/aspem

Code and data for paper AspEm: Embedding Learning by Aspects in Heterogeneous Information Networks

Primary LanguageC++Apache License 2.0Apache-2.0

AspEm

This repository provides codes and data for the paper:

AspEm: Embedding Learning by Aspects in Heterogeneous Information Networks
Yu Shi, Huan Gui, Qi Zhu, Lance Kaplan, and Jiawei Han.
In Proceedings of the 2018 SIAM International Conference on Data Mining, SIAM, 2018.

Particularly, it includes (1) a reference implementation of incompatibility measure, (2) ad-hoc implementations of the single-aspect embedding algorithm for the datasets used in the paper, (3) the IMDb dataset (the full DBLP dataset is excluded from this repository due to its file size), and (4) the class labels used in the DBLP classification tasks.

Basic Usage

Input

  1. The supported input HIN file should contain all edges of the input HIN. Each line corresponds to an edge, with the format

     node_1 node_2 edge_weight edge_type
    

    Note that node_1 and node_2 should be in the form

     node_type:node_name
    

    An example input HIN file can be found at data/imdb/imdb.hin.

  2. Additionally, to run the ad-hoc implementation of the single-aspect embedding algorithm for star-schema datasets, one should also have a file of all center nodes (e.g., data/imdb/movie.node) and a file of all attribute nodes as input (e.g., data/imdb/uadg.node).

Execute

To measure the incompactibility of all base aspects in an HIN:

$ python src/calc_base_aspect_inconsistency.py --input $input-hin-file --output $base-aspect-inc-file [optional: --sample-rate $sample-rate] 

To aggregate incompactibility for all base aspects from the result of the previous step:

$ python src/agg_aspect_inconsistency.py $base-aspect-inc-file 

As an exmaple, to calculate the incompatibility of each aspect of the IMDb dataset, execute the following commands sequentially:

$ python src/calc_base_aspect_inconsistency.py --input data/imdb/imdb.hin --output data/imdb/imdb_base_aspect_inc.csv 
$ python src/agg_aspect_inconsistency.py $data/imdb/imdb_base_aspect_inc.csv 

To execute the ad-hoc implementation of the embedding algorithm, one should makefile in the corresponding source code directory in src/, and then execute the binary code in its bin/. The argument -types specifies the attribute node types involved in the current aspect with the following mapping: in IMDb -- u for user, a for actor, d for director, g for genre; in DBLP -- a for author, p for reference, v for venue, w for term, y for year.
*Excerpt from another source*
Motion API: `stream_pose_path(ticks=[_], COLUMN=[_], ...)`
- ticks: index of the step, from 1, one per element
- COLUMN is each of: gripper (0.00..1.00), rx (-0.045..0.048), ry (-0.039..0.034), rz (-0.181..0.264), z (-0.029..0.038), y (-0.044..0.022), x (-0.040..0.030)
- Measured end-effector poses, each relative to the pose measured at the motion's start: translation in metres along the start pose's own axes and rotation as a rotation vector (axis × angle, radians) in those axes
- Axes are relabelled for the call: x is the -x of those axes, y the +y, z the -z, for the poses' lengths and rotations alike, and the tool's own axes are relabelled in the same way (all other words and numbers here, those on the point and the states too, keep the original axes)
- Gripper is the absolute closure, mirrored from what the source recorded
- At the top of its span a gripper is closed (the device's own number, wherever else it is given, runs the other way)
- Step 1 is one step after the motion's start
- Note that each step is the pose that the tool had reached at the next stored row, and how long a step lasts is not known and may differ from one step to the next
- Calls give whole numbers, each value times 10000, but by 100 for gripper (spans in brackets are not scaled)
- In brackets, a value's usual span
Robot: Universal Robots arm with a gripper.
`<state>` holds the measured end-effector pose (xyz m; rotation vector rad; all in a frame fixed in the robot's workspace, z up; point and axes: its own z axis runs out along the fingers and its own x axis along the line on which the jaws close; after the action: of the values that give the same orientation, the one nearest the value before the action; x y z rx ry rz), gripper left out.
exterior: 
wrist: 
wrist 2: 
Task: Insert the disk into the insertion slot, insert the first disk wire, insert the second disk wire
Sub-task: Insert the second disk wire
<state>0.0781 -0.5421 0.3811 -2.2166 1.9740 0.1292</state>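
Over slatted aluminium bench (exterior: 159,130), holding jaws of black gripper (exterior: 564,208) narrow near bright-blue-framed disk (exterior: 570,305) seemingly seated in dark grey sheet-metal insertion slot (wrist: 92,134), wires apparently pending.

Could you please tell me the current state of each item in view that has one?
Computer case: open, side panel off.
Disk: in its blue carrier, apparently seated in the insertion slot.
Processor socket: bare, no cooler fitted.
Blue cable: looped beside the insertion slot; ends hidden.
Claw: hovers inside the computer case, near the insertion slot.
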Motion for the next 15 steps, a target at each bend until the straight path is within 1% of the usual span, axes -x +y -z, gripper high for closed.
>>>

As an example, to embed the IMDb network with only attribute node types user and director, execute the following commands sequentially:

$ cd src/emb_imdb/; make; cd ../..
$ ./src/emb_imdb/bin/emb_imdb  -types ud -hin data/imdb/imdb.hin -center data/imdb/movie.node -attribute data/imdb/uadg.node -output data/imdb/attribute.emb -output-center data/imdb/center.em``

Class Labels for DBLP Classification

In the DBLP experiment of the paper, two classification tasks were conducted based on the two class label files in

data/class_label/

Citing

If you find PReP useful for your research, please consider citing the following paper:

@inproceedings{shi2018aspem,
author = {Shi, Yu and Gui, Huan and Zhu, Qi and Kaplan, Lance and Han, Jiawei},
 title = {AspEm: Embedding Learning by Aspects in Heterogeneous Information Networks},
 booktitle = {Proceedings of the 2018 SIAM International Conference on Data Mining},
 year = {2018},
 organization={SIAM}
}

Miscellaneous

Please send any questions you might have about the codes and/or the algorithm to yushi2@illinois.edu.

Note: This is only a reference implementation of the AspEm algorithm. As discussed in the paper, AspEm is a flexible framework and one can choose their favorite network embedding algorithm to embed every single aspect.